§ Your objective: Exactly the lines from the start of the data below through the line containing "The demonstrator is" must be returned, and no others.
____ Raw data
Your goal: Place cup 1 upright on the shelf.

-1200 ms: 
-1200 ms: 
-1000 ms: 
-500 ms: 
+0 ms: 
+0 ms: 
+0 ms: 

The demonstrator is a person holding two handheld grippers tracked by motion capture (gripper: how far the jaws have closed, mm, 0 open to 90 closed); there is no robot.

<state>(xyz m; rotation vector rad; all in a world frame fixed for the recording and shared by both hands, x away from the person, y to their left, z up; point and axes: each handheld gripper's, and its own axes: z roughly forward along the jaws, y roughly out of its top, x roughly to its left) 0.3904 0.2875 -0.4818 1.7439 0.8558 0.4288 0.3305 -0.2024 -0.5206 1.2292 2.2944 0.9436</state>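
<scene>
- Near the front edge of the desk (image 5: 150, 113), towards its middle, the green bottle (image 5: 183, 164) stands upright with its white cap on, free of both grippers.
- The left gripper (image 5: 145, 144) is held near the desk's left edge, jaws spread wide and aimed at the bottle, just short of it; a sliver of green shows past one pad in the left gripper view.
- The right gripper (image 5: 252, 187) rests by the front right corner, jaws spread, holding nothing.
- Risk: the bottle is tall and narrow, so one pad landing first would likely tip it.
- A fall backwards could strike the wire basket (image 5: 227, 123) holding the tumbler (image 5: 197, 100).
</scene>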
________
§ Written solution:
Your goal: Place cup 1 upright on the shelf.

-1200 ms: 
-1200 ms: 
-1000 ms: 
-500 ms: 
+0 ms: 
+0 ms: 
+0 ms: 

The demonstrator is a person holding two handheld grippers tracked by motion capture (gripper: how far the jaws have closed, mm, 0 open to 90 closed); there is no robot.

This exercise has nothing more to it.